[[ SUPPLIED INFORMATION open ]]

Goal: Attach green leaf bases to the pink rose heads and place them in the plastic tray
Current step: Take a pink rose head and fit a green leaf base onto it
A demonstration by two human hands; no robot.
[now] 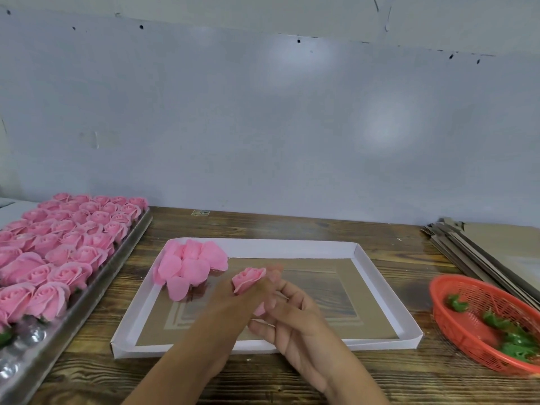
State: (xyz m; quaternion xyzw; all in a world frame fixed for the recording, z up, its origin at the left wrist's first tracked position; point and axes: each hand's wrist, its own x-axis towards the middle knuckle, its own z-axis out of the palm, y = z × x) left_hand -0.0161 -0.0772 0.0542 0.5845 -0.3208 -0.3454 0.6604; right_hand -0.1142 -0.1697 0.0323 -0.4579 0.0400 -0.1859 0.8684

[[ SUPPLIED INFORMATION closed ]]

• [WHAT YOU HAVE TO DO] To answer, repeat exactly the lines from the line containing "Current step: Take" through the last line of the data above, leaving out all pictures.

• [COMPLETED TASK]
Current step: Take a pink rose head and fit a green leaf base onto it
A demonstration by two human hands; no robot.
[now] 
State: (xyz m; quaternion xyzw; all in a world frame fixed for the recording, z up, its origin at the left wrist's first tracked position; point and axes: each hand's wrist, its own x-axis towards the middle knuckle, its own z-axis out of the palm, y = z × x) left_hand -0.0161 -0.0772 0.0542 0.5845 -0.3208 -0.3454 0.6604; right_hand -0.1142 -0.1697 0.0323 -0.4579 0.0400 -0.1859 0.8684

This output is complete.